Esta postura, dice Juande Puerta, es profundamente victimista: convierte al individuo y a la vida tal como sucede en algo defectuoso que necesita ser administrado por una instancia superior (iluminación, revolución, mercado perfecto, gran reseteo, retorno a la tradición pura, etc.). Pero ¿y si nada está roto? ¿Y si cada pensamiento confundido, cada emoción “negativa”, cada acto egoísta, cada ideología aparentemente aberrante no son desvíos de una Realidad que estaría en otra parte, sino actualizaciones legítimas del propio Estar Siendo Absoluto?

Desde esta visión no dual, lo Absoluto no es un Dios externo ni un principio trascendente que juzga y selecciona qué manifestaciones son “válidas”. Es la capacidad ilimitada de manifestarse simultáneamente como todo lo que aparece: el santo y el psicópata, la compasión y la crueldad, la lucidez y la paranoia política.

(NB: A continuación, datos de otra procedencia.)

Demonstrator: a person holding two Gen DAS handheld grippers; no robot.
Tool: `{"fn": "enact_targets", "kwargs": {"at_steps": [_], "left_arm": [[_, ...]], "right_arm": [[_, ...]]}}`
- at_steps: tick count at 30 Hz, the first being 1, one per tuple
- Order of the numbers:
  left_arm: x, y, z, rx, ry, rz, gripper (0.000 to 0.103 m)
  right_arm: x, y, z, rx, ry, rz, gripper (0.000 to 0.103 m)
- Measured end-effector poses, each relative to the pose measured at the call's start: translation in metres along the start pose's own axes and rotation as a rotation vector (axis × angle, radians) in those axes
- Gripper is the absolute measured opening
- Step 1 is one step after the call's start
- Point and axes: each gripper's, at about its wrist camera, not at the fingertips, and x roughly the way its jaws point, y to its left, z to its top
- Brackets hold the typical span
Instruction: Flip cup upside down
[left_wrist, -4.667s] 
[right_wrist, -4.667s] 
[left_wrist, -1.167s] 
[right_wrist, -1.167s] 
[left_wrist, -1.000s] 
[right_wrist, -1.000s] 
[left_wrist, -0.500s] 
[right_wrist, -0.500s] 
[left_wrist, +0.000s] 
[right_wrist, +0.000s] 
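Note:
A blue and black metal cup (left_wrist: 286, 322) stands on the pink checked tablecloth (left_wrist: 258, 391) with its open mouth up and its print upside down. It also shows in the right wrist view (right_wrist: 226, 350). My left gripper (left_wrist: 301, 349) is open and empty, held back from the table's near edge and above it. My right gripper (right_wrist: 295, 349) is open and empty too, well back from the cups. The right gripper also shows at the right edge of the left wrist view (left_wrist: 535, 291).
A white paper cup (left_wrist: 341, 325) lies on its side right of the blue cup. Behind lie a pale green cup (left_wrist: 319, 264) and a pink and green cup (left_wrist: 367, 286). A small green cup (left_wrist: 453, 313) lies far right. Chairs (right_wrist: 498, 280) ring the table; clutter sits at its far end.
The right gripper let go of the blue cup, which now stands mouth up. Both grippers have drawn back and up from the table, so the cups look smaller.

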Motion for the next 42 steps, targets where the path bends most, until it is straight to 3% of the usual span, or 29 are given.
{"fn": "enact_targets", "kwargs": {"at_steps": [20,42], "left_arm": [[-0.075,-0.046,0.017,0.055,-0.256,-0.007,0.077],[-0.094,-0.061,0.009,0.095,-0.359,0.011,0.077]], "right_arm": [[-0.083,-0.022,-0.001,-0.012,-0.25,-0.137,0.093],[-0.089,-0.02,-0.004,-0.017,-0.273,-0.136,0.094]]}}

Ninguna expresión puede ser más o menos real que otra porque todas son la Realidad misma ocurriendo sin separación ni jerarquía. Lo virtual (el infinito campo de posibilidades) y lo actual (esta emoción, este gobierno, este dolor concreto) no están escindidos: cada fenómeno es la actualización inmanente, aquí y ahora, del mismo fondo sin fondo.

Aceptar esto disuelve tanto el anhelo espiritual de “trascender” el ego como el proyecto ideológico de “corregir” la sociedad. No hay nada que reparar porque nunca hubo fractura. Tan sólo el Estar Siendo Absoluto desplegándose sin propósito ni dirección, igualmente presente en el despertar como en el error, en la bondad como en la barbarie. Y esa presencia total es, paradójicamente, la única libertad real.